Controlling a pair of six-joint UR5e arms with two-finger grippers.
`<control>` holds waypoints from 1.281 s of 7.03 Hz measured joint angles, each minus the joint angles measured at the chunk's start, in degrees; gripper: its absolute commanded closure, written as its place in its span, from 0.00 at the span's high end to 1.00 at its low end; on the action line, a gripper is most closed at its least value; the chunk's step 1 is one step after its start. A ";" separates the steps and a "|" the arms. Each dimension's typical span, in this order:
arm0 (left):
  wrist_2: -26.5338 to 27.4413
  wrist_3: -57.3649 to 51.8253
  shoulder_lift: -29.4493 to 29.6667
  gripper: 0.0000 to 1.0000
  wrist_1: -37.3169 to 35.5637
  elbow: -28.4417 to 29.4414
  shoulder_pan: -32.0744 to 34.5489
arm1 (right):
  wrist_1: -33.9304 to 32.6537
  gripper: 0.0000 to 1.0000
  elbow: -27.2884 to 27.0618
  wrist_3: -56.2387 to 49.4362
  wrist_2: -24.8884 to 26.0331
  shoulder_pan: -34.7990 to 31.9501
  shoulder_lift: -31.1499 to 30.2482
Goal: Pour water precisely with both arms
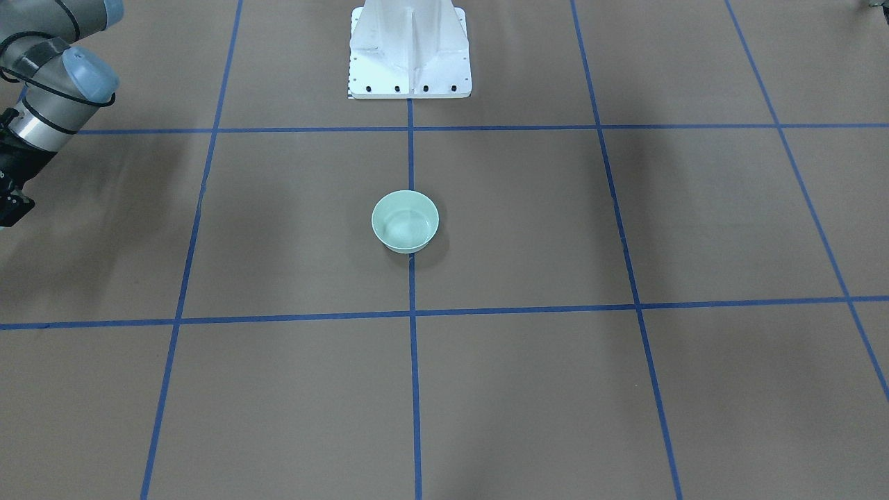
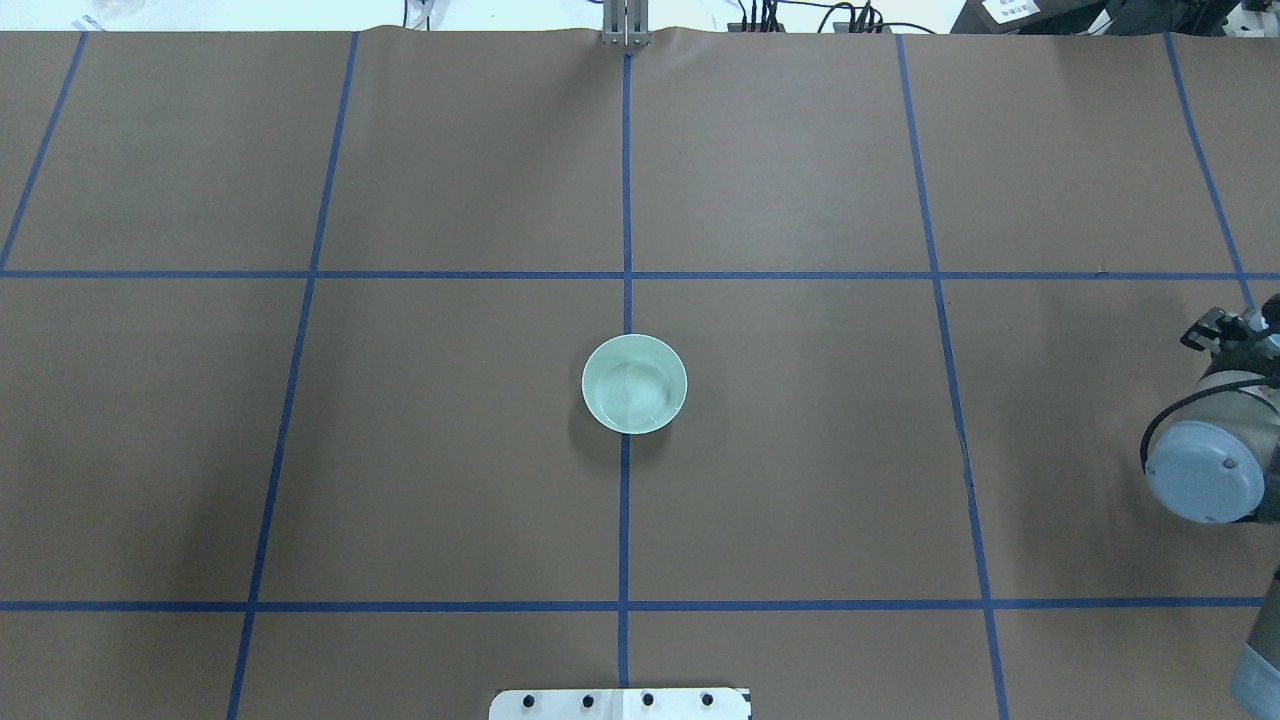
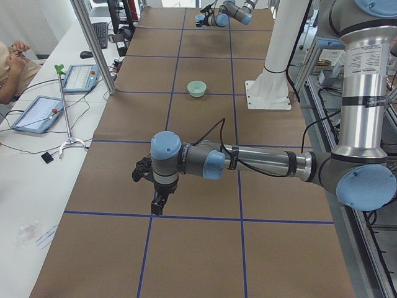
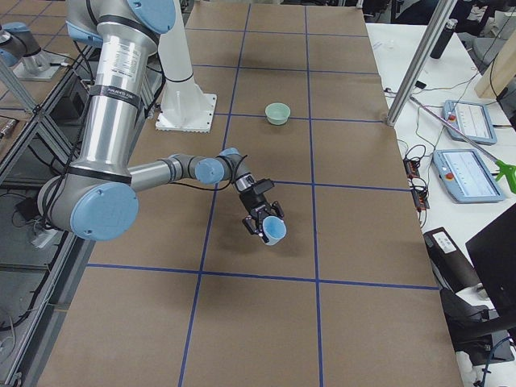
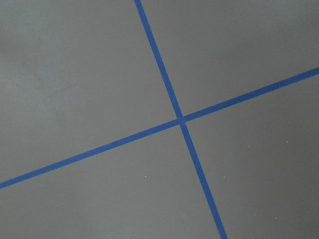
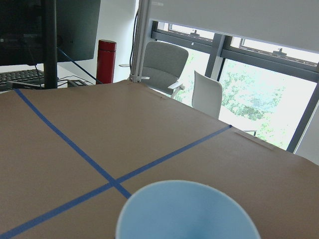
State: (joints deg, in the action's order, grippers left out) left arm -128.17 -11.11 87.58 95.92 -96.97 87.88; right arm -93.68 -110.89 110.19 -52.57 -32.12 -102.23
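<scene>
Hovering over the table (image 2: 450, 480), the right gripper (image 4: 264, 226) clasps a light-blue cup (image 6: 187, 211); a mint bowl (image 1: 405, 244) sits mid-table; whether the left gripper (image 3: 158, 203) is clenched cannot be told.

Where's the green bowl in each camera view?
Front-facing: green bowl at centre, on the middle tape line.
Overhead: bowl at centre, same line.
Exterior left: bowl upper middle, left of the white pedestal.
Exterior right: bowl upper middle, right of the pedestal.
Wrist views: not in either.
Shared landmark: the white pedestal.
</scene>
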 measured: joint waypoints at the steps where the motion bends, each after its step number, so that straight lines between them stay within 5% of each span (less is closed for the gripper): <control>1: -0.73 0.14 -0.79 1.00 0.06 -0.01 0.00 | 0.05 0.00 0.07 -5.55 -0.16 -2.40 3.33; 3: -4.11 3.29 -2.71 1.00 0.16 0.02 0.44 | 2.49 0.00 0.12 -16.12 -1.03 -4.81 7.99; 9: -7.53 10.05 -4.97 1.00 0.22 -0.55 3.85 | 41.07 0.00 0.74 -53.43 -14.88 -5.02 9.67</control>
State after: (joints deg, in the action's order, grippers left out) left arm -135.69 -1.07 82.60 96.13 -97.52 91.73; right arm -52.61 -110.14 56.75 -67.45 -37.14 -92.56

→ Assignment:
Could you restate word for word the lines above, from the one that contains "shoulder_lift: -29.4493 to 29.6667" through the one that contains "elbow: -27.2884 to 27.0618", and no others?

→ Reply to the exercise:
  shoulder_lift: -29.4493 to 29.6667
  gripper: 0.0000 to 1.0000
  wrist_1: -37.3169 to 35.5637
  elbow: -28.4417 to 29.4414
  shoulder_pan: -32.0744 to 34.5489
arm1 (right):
  wrist_1: -33.9304 to 32.6537
  gripper: 0.0000 to 1.0000
  elbow: -27.2884 to 27.0618

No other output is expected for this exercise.